Visit any driving range in the world, and you’ll see golfers giving out free advice to anyone nearby who will listen, including their friends, spouses, and other family members. An observer might be led to believe that golf is the only sport in which there are more instructors than students based on the volume of informal instruction.
Which golf instruction myth is the most prevalent? telling a student what they’re doing incorrectly in an effort to help them, but failing to understand the student’s perspective.
Before you can suggest a workable solution, you must ascertain a student’s preconceived notion about the swing. The students’ innate resistance to change will disappear if you alter how they perceive the swing.
Let’s examine a common scenario in which a student seeks professional advice to get rid of a persistent slice. Of course, each golfer will respond to treatment differently, but the idea is universal.
When a student approaches you holding a wild slice, how do you help them? He takes a few shots (most women, in my experience, hit the ball fairly straight), and the more he tries to correct the left to right curve, the more obvious it becomes.

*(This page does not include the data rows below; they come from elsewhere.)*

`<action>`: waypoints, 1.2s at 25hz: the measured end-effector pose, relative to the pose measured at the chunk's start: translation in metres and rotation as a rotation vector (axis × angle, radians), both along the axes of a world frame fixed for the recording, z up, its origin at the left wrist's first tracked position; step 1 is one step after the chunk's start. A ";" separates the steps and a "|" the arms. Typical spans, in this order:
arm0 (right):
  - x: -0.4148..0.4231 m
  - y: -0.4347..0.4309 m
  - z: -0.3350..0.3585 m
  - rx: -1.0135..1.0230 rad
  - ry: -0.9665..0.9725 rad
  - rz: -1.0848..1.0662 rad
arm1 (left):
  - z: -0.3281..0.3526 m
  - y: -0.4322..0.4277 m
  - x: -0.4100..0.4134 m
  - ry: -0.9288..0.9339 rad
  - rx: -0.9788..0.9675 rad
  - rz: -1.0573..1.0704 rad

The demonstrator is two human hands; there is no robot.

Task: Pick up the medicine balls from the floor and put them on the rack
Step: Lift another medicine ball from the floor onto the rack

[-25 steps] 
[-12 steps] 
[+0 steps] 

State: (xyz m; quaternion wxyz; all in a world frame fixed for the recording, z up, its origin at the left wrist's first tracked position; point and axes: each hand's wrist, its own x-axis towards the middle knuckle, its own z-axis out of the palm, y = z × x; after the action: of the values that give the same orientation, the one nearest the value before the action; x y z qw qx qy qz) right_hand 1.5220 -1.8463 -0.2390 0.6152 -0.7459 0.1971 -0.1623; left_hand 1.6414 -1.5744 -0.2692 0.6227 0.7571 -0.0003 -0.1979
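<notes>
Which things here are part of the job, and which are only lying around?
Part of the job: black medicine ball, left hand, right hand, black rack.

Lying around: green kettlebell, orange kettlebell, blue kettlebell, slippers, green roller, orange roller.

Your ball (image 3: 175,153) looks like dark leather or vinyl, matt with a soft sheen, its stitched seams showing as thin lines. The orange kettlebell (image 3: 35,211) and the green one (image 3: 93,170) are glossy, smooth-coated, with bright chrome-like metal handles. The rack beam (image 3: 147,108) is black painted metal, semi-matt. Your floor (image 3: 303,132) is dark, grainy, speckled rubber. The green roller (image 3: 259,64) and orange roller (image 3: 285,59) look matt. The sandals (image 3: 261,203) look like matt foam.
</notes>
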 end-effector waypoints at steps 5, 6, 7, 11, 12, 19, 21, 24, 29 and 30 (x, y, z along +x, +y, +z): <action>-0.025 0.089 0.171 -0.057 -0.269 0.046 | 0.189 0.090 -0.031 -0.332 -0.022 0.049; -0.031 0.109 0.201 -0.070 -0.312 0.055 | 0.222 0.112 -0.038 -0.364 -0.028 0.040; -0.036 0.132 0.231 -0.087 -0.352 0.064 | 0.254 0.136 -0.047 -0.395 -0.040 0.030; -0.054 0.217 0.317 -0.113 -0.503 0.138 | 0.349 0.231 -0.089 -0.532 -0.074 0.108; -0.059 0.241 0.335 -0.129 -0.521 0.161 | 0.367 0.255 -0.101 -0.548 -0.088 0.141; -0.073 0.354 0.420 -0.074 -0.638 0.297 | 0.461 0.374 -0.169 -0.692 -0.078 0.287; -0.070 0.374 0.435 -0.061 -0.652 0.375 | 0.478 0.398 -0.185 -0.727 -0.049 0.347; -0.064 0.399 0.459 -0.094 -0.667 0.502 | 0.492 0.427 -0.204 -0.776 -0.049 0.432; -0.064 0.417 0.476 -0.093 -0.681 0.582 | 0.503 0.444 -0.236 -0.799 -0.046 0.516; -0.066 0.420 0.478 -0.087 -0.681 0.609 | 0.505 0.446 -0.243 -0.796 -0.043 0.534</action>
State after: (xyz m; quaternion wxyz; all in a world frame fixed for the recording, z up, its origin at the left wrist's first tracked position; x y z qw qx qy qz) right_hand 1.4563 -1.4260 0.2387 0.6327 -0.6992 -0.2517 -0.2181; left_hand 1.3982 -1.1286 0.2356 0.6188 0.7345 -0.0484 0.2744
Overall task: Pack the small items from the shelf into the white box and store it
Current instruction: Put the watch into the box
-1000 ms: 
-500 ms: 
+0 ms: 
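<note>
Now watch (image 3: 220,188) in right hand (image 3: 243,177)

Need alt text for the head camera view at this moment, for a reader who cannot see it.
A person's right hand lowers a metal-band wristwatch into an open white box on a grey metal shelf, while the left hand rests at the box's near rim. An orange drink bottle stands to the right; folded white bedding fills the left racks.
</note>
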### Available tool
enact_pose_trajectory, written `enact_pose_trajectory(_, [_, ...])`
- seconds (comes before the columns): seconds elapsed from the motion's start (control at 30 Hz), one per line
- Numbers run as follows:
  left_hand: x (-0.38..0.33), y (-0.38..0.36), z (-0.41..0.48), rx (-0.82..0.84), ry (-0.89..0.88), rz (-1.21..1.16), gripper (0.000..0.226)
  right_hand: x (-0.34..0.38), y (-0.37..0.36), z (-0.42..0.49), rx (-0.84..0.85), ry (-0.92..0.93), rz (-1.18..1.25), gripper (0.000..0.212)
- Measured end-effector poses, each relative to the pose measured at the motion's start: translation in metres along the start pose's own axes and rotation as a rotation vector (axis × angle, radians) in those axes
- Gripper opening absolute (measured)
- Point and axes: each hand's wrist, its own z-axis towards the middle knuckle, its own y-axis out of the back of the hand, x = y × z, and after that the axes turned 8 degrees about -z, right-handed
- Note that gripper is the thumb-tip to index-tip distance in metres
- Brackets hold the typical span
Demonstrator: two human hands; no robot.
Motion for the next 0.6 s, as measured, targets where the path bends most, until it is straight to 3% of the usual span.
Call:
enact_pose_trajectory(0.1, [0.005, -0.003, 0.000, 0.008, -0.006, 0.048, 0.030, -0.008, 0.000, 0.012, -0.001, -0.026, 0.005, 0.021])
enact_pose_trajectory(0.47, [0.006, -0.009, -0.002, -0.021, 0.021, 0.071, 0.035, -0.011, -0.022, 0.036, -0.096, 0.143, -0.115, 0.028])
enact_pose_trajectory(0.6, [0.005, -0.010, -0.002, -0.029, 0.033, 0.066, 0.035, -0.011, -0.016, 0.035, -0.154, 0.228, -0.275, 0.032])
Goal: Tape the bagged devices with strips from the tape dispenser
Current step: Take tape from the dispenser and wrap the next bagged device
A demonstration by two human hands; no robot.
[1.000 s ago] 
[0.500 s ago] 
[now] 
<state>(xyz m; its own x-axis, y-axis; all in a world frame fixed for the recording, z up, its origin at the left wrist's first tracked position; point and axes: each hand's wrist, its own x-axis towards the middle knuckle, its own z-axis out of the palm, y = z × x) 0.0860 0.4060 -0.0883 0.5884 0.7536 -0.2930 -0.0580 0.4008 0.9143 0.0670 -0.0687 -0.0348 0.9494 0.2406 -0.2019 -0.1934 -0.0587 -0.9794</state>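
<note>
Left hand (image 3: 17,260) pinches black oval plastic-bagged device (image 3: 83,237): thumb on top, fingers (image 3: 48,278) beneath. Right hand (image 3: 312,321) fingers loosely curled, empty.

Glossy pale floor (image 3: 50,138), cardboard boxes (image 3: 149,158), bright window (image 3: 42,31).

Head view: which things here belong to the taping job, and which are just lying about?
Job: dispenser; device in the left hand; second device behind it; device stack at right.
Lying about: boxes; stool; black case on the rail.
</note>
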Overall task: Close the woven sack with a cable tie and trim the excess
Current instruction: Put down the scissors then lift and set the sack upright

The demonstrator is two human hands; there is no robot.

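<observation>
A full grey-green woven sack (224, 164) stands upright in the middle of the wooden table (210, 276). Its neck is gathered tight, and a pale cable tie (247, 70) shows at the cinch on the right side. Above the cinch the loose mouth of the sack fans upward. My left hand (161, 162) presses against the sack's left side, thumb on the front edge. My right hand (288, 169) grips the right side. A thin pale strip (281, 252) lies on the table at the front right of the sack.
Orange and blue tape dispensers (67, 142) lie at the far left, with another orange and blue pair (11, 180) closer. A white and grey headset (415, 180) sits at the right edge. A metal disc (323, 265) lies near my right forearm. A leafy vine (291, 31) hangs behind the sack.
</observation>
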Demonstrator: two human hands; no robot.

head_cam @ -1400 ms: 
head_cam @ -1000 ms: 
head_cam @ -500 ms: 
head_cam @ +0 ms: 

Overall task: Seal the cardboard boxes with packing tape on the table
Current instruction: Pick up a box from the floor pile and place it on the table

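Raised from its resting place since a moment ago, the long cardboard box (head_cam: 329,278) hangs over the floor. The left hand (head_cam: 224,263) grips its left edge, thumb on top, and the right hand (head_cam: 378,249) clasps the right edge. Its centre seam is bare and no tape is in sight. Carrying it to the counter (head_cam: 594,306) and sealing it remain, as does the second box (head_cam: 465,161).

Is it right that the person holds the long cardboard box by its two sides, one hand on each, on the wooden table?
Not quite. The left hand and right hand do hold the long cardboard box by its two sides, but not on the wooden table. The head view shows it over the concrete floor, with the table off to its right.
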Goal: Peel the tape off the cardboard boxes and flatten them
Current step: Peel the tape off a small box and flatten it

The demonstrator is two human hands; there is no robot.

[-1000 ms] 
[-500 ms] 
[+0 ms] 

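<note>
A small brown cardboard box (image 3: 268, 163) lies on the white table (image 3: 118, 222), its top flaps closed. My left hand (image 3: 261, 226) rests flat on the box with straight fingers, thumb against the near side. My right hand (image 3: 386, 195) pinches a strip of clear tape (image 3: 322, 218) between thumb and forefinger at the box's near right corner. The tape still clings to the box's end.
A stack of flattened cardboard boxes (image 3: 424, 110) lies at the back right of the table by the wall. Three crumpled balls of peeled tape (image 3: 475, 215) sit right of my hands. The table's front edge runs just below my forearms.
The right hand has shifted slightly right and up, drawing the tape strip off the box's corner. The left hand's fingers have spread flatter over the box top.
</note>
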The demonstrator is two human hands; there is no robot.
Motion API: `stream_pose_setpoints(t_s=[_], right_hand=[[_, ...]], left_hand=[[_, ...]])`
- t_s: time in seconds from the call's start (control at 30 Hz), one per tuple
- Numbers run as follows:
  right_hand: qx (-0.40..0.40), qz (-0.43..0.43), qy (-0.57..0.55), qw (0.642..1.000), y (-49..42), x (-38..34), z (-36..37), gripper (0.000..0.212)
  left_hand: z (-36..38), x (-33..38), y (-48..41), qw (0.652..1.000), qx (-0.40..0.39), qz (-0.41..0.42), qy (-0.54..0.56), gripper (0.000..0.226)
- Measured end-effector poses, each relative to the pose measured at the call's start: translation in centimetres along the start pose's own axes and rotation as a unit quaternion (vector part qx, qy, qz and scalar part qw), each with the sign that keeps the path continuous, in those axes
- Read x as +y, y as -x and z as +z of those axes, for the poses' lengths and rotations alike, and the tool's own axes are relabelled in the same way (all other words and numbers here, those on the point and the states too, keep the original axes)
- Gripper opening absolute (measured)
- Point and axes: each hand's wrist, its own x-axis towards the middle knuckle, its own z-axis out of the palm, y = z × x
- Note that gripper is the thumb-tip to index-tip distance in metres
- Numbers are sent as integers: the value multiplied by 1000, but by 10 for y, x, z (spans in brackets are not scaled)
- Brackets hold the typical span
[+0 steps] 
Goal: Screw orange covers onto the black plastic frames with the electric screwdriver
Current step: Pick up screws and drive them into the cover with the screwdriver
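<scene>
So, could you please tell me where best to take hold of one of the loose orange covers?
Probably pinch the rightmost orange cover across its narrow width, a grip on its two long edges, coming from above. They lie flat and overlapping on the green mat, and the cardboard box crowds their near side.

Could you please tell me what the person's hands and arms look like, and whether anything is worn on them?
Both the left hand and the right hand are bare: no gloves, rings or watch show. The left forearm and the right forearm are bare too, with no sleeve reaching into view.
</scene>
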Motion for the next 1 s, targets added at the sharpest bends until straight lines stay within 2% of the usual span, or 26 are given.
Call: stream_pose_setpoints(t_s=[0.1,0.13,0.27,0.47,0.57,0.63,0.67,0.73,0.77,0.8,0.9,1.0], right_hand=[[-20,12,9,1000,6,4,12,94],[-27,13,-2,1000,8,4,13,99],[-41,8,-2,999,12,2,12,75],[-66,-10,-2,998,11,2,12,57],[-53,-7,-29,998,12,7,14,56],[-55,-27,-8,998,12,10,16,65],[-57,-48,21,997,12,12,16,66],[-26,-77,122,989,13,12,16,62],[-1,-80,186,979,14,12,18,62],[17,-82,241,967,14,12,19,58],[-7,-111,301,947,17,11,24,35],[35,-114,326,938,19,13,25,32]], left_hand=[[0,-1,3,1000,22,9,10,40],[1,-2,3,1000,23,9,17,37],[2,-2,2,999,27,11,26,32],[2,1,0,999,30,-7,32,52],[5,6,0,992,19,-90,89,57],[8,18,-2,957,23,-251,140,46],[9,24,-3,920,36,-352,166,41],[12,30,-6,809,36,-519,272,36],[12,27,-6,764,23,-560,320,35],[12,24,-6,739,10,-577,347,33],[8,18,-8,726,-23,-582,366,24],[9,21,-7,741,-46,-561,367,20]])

It’s obvious that the student is “casting” the club to start the downswing. Your advice seems to encounter some (unconscious) resistance despite your efforts to explain the cause-and-effect relationship and illustrate the error. How can you persuade the student to follow your advice?
Ask the student to demonstrate how he would fix the issue. 90% of poor swing mechanics among golfers who play just once a week are the result of incorrect assumptions about the swing.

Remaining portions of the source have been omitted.